Любопытно, что художественный вкус у арестантской массы решительно ничем не отличался от вкуса интеллигентных людей. То, что нами оценивается, как художественное, крупное литературное произведение, оценивалось совершенно так же, я бы сказал, по внутреннему художественному чутью, и уголовными нашими сожителями. Вся так называемая просветительная, народная литература, приспособленная, якобы, для народного понимания, пользовалась среди них определенной нелюбовью.

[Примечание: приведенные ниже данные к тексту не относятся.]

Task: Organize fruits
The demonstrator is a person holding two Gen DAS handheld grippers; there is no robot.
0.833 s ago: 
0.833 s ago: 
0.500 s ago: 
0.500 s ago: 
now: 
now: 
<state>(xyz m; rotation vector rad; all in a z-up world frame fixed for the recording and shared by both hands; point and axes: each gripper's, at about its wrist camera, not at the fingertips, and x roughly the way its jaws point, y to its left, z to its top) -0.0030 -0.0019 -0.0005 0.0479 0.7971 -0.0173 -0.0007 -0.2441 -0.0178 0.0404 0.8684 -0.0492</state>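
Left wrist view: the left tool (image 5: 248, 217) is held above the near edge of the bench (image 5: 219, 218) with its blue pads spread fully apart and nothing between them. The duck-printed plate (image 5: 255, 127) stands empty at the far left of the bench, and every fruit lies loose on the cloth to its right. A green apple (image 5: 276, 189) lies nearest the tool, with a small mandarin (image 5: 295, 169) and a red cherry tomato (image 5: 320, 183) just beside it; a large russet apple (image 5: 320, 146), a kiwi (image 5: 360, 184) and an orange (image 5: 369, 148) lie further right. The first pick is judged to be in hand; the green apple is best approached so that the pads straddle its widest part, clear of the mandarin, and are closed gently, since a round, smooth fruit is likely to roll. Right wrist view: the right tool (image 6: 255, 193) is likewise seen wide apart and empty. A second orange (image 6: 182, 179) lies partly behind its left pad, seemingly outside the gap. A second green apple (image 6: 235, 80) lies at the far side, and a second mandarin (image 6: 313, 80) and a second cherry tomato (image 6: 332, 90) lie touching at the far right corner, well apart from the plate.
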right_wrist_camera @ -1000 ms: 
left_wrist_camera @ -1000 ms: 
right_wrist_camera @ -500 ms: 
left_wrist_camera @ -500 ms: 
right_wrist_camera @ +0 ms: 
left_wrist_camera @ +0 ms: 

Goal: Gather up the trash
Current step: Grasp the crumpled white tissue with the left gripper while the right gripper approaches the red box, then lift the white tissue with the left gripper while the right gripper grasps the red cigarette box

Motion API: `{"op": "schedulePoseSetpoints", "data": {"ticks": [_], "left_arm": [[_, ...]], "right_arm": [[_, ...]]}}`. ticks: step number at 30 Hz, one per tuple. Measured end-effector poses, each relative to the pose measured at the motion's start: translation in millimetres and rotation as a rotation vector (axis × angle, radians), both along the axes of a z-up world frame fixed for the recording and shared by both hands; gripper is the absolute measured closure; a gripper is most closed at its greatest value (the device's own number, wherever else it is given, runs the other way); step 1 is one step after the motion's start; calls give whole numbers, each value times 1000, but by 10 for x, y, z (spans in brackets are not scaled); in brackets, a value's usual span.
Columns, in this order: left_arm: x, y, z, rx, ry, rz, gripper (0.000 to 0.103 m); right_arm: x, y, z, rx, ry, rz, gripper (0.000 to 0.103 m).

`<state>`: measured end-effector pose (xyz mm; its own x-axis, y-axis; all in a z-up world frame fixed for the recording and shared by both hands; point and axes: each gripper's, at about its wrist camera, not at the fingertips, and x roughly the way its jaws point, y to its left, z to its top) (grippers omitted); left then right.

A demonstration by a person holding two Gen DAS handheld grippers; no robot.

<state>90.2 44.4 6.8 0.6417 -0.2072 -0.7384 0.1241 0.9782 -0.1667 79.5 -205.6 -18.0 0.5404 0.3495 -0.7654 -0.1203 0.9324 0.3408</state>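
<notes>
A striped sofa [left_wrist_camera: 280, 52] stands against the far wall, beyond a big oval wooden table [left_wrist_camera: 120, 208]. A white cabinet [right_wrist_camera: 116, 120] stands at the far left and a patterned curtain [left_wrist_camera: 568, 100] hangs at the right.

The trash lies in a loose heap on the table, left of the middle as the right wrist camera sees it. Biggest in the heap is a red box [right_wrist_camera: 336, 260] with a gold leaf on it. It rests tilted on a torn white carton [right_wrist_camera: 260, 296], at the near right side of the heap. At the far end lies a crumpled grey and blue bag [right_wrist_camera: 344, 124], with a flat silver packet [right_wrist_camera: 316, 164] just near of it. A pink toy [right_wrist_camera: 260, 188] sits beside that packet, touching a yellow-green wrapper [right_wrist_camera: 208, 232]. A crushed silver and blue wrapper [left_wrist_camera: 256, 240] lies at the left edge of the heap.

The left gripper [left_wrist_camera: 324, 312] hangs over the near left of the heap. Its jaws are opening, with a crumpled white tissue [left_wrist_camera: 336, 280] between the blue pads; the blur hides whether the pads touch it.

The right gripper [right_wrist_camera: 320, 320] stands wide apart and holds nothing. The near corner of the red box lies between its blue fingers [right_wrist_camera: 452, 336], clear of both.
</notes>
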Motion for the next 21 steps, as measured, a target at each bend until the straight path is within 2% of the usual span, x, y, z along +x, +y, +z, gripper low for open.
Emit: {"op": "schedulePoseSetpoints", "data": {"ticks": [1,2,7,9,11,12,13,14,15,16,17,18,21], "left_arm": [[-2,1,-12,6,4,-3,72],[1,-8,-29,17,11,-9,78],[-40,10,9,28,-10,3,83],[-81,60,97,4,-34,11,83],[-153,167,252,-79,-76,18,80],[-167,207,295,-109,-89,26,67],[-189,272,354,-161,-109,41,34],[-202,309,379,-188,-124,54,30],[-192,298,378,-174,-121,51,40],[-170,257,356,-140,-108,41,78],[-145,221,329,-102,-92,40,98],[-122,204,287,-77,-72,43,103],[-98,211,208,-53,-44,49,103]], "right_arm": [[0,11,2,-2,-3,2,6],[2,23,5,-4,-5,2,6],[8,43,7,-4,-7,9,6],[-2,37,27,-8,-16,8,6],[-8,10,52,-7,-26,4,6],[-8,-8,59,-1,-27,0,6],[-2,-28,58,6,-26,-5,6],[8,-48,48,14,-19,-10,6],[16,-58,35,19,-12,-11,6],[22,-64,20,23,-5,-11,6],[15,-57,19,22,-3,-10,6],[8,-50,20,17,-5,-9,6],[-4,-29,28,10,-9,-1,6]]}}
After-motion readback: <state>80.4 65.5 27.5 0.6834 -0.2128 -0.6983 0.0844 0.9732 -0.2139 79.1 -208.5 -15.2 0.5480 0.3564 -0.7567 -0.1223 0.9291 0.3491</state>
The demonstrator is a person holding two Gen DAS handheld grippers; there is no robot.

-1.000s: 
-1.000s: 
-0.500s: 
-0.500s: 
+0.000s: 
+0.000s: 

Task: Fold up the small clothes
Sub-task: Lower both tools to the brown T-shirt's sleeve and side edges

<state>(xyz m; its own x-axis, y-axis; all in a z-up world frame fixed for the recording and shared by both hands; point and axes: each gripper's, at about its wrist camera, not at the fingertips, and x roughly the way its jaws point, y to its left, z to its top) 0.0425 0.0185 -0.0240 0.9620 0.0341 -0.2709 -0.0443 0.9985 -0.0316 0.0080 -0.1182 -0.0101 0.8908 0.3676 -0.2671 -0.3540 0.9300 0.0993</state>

Шекспир, Гоголь, Достоевский, Чехов - их любимые писатели наряду с Толстым и Короленко. Этих авторов они с удовольствием и в высшей степени внимательно слушали, изучали, многое запоминали наизусть.
Лучшие моменты нашей жизни в Акатуе совпадают с возможностью, которая открывалась перед нами для умственного и нравственного влияния на уголовную массу. Трудно, конечно, учесть размеры нашего влияния, но несомненно, что нам удалось открыть перед ними то, что было им совершенно неизвестно, и пробудить большой интерес к бесконечному количеству новых и важных вопросов.
В 1895 году по другому манифесту процесс наш был пересмотрен в особом порядке, и наказание каторгой заменено "ссылкой на житье в Восточную Сибирь сроком на 10 лет со дня приговора". Таким образом летом 1895 года все осужденные по якутскому процессу подлежали высылке в Сибирь на житье до 7-го августа 1898 года, после чего мы должны были пробыть четыре года под надзором полиции во внутренних губерниях России, исключая столиц. Начинался новый период нашей жизни.
Тяжело было прощаться с товарищами, которые оставались на каторге. Бронислав Славянский, Николай Кочурихин, Гавриил Тищенко-Березнюк были нашим живым укором. Было как-то обидно и горько за них, не хотелось уезжать. Кажется, каждый из нас готов был остаться еще и еще в тюрьме. И действительно мы протянули еще две недели свою совместную с ними жизнь. Надо было отправляться. Был назначен день, прибыл конвой. Душа наша уже оторвалась от тюрьмы и летела туда, на волю, где нас опять ждет жизнь, борьба. От нее мы не отказались, о ней мечтали и уже строили тысячи планов.